Department of Ophthalmology, Beyoglu Eye Training and Research Hospital, University of Health Sciences, 34420, Istanbul, Turkey.
Department of Ophthalmology, Sancaktepe Prof. Dr. Ilhan Varank Training and Research Hospital, University of Health Sciences, Istanbul, Turkey.
Int Ophthalmol. 2024 Nov 6;44(1):413. doi: 10.1007/s10792-024-03353-w.

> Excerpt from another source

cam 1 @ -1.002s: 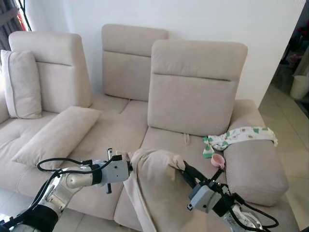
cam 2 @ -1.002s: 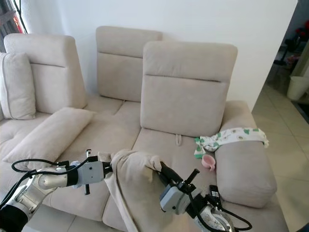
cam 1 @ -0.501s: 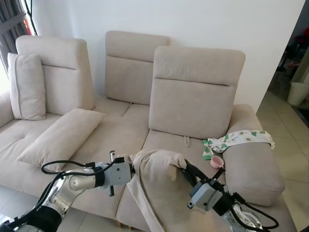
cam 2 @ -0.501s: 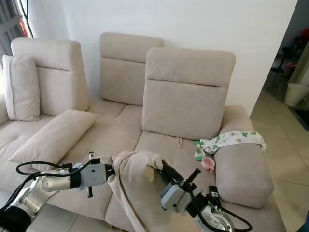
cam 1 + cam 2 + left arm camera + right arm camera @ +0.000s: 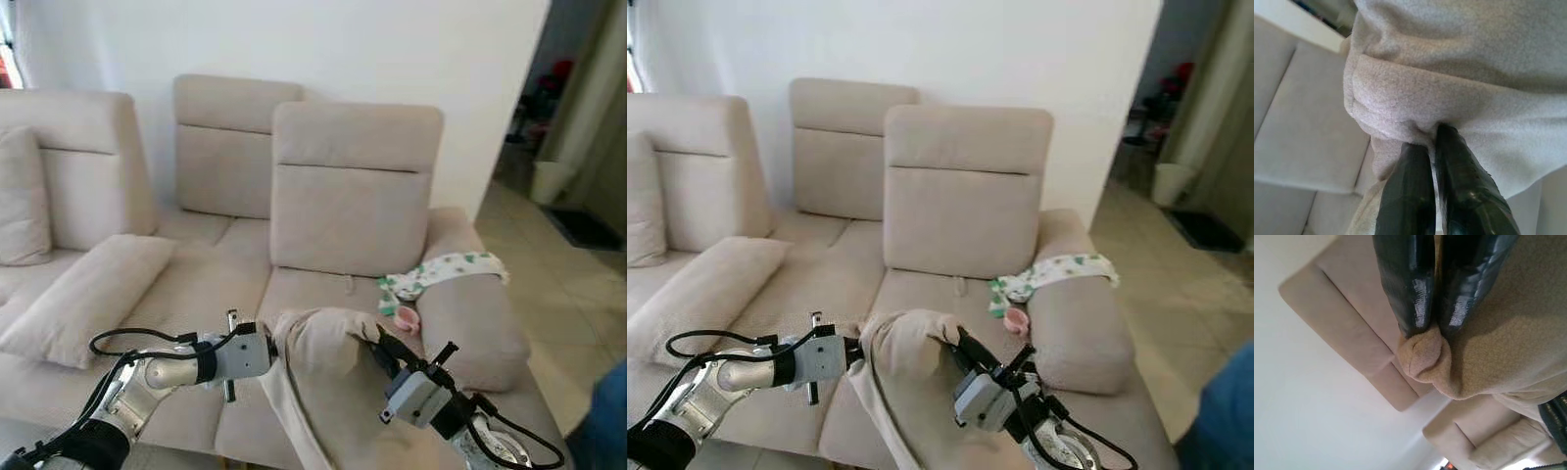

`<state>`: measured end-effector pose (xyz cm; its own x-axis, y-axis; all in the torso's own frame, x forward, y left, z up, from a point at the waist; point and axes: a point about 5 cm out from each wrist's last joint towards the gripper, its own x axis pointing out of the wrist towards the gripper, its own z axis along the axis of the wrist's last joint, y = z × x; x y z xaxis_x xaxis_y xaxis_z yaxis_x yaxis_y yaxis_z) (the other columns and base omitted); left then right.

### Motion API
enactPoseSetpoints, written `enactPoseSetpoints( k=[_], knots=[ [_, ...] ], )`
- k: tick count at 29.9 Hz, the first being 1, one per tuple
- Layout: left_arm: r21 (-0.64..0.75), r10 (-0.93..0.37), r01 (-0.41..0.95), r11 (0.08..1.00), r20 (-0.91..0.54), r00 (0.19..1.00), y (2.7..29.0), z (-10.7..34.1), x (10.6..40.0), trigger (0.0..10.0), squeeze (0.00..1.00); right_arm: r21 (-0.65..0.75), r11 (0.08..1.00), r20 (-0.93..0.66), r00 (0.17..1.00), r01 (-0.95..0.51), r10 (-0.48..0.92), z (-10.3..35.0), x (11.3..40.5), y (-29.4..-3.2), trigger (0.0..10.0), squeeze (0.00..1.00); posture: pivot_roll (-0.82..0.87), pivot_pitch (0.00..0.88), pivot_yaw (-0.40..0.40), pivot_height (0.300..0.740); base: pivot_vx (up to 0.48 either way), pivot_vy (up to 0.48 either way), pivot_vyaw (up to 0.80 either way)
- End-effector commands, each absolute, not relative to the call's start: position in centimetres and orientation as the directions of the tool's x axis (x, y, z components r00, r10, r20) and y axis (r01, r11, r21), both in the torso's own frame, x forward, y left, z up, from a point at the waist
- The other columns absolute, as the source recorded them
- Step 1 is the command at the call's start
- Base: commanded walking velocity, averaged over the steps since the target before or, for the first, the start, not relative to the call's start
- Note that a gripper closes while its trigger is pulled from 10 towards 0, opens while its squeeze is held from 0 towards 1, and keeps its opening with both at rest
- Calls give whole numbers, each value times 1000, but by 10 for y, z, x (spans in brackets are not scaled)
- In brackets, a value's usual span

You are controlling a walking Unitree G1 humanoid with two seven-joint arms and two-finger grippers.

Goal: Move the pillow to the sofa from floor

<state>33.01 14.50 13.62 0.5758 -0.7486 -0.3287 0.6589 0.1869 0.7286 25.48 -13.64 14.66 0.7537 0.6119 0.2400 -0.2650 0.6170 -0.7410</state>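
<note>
Pillow lifted, not yet set down.
Your left pincer [image 5: 1432,147] and right pincer [image 5: 1432,328] each pinch a corner of the pillow [image 5: 323,343], holding it above the sofa [image 5: 323,284] seat ahead; lowering and letting go remain.

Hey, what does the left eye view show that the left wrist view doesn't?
The left eye view gives the whole scene: the sofa, the long cushion on its seat, the patterned cloth on the armrest, and the right gripper pinching the pillow's other side. The left wrist view gives the close grip: the left gripper's fingers closed on a fold of fabric. Both show the pillow held by the left gripper.
</note>
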Motion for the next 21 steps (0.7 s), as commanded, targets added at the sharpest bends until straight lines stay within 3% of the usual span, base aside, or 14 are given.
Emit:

This cross-sectional study focuses on evaluating the success rate of ChatGPT in answering questions from the 'Resident Training Development Exam' and comparing these results with the performance of the ophthalmology residents.
The 75 exam questions, across nine sections and three difficulty levels, were presented to ChatGPT. The responses and explanations were recorded. The readability and complexity of the explanations were analyzed and The Flesch Reading Ease (FRE) score (0-100) was recorded using the program named Readable. Residents were categorized into four groups based on their seniority. The overall and seniority-specific success rates of the residents were compared separately with ChatGPT.

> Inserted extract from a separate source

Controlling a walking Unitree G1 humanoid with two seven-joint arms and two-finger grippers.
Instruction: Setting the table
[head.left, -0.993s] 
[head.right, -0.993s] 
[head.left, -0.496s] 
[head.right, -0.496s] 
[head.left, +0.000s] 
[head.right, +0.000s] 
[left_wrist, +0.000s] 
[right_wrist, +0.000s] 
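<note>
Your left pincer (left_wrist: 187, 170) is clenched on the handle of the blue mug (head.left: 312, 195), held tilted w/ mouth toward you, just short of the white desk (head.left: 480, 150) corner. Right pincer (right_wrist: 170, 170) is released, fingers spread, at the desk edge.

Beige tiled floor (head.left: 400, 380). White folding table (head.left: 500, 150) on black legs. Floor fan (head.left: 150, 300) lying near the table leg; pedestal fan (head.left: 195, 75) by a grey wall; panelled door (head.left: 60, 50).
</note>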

Out of 69 questions, ChatGPT answered 37 correctly (53.62%). The highest success was in Lens and Cataract (77.77%), and the lowest in Pediatric Ophthalmology and Strabismus (0.00%). Of 789 residents, overall accuracy was 50.37%. Seniority-specific accuracy rates were 43.49%, 51.30%, 54.91%, and 60.05% for 1st to 4th-year residents. ChatGPT ranked 292nd among residents. Difficulty-wise, 11 questions were easy, 44 moderate, and 14 difficult. ChatGPT's accuracy for each level was 63.63%, 54.54%, and 42.85%, respectively. The average FRE score of responses generated by ChatGPT was found to be 27.56 ± 12.40.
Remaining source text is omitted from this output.